Monti risparmia sul solare e Pechino piange

Marco Valerio Lo Prete

    L'industria cinese dei pannelli solari è come "un paziente in stato comatoso", e questo un po' dipende anche dall'Italia. A utilizzare quest'espressione per descrivere lo stato di salute di un settore (che fu) trainante dell'export di Pechino è stato un alto dirigente del regime comunista, Li Junfeng, vice direttore dell'istituto di ricerca sull'energia della Commissione nazionale di sviluppo e riforma. Sovraccapacità produttiva e prezzi dei pannelli in calo anche del 30 per cento a livello mondiale, questi i problemi che affliggono gruppi come Suntech (prima società al mondo), Trina, Yingli e Ldk Solar. Gli Stati Uniti recentemente hanno contrastato i gruppi cinesi accusandoli di fare dumping, ma ora anche dall'Europa - complici le difficoltà di far quadrare i conti pubblici - arrivano cattive notizie per Pechino.

    Agli addetti al settore non è sfuggito per esempio un'affermazione del presidente del Consiglio, Mario Monti, durante la conferenza stampa dello scorso 16 ottobre durante la quale è stata comunicata l'approvazione del documento di programmazione e indirizzo della strategia energetica nazionale. Ecco cosa ha detto Monti a un certo punto, improvvisandosi giornalista:

    Possso fare io una domanda ai ministri? Potreste dire una parola in più, perché io l'ho trovata molto interessante, sulla tipologia di distorsioni che venivano arrecate dagli incentivi sulle rinnovabili da noi aboliti o rimodulati poco tempo fa? Perché quegli incentivi hanno rinnovato anche delle cose che non sono proprio 'energie' e sono aspetti del costume italiano, forse, che sono stati influenzati negativamente da quel tipo di incentivi.

    Il ministro dello Sviluppo, Corrado Passera, risponde, ricordando che stiamo parlando di "160-170 miliardi di euro di incentivi impegnati per 20 anni e pagati dai cittadini", tra l'altro per "impianti non sempre necessari". Ma non è soltanto questione di austerity, pare:"E' stato rimodulato il disegno degli incentivi sulle energie rinnovabili per premiare di più, e soprattutto - ha detto Passera - energie italiane, mentre nel caso delle tecnologie precedenti erano più che altro cose di importazione".

    L'importazione alla quale fa riferimento Passera è soprattutto quella del made in China. Ecco infatti cosa scriveva qualche mese fa, con notevole spirito premonitore, l'Istituto Niccolò Machiavelli, sul sito del Foglio:

    Ad esempio, nel fotovoltaico italiano, aziende cinesi (come LDK Solar) avviano particolari joint venture con imprese nazionali fornitrici di pannelli solari.

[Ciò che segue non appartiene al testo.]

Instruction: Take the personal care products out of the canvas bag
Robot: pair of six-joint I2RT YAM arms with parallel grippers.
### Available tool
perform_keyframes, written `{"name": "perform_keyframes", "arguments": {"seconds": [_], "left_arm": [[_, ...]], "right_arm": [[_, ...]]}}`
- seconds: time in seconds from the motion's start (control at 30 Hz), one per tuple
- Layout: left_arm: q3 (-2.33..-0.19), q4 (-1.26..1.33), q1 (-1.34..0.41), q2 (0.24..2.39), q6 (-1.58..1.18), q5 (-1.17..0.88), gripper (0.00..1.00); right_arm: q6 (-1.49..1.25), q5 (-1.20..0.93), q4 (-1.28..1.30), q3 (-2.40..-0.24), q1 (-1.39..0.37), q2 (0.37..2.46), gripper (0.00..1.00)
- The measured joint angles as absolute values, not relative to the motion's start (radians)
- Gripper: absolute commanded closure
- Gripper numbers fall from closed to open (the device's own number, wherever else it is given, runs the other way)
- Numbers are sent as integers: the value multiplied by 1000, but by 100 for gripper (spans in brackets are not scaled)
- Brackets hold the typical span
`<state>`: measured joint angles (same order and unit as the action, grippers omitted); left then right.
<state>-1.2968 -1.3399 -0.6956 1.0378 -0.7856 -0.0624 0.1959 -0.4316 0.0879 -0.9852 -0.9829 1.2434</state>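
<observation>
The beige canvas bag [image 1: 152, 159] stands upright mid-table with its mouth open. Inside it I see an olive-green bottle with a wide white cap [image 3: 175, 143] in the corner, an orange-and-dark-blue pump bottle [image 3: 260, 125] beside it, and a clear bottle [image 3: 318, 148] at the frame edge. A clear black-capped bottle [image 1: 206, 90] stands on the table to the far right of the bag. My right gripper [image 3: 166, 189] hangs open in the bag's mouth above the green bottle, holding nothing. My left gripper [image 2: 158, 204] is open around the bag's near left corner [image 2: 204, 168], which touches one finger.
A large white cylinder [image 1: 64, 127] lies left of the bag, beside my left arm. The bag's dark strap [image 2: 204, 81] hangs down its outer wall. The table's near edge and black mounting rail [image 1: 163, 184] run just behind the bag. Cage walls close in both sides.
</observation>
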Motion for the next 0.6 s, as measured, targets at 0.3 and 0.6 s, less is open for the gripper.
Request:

Sfruttando il marchio delle seconde, le prime "mascherano" la loro egemonia "a monte" (disponibilità della materia prima, il silicio, e nella produzione di celle fotovoltaiche), fase strategica per i forti profitti esistenti. A "monte" le aziende italiane sono invece deboli per la scarsa conoscenza tecnologica e per la limitata disponibilità di materie prime. La Cina ottiene, in tal modo, una maggiore autonomia distributiva sul territorio nazionale (accesso diretto alla clientela) e lo sfruttamento delle incentivazioni statali nel comparto (in Italia superiori alla media europea). 
In Europa, l'attuale trend è orientato al contenimento degli aiuti, considerando il fotovoltaico non più come industria nascente. Anche in Italia seguire un tale trend (riducendo gli incentivi) contribuirebbe, oltre a rafforzare il mercato interno (aumentando la selezione basata sulla concorrenza), anche a tutelarlo dall'IE straniera (cinese e russa, in particolare) riducendo l'interesse speculativo per i significativi incentivi concessi.

    Ora Monti sta seguendo la nuova tendenza europea, quella che porta alla riduzione degli incentivi a pioggia. E in Cina, c'è da starne certi, non faranno i salti di gioia.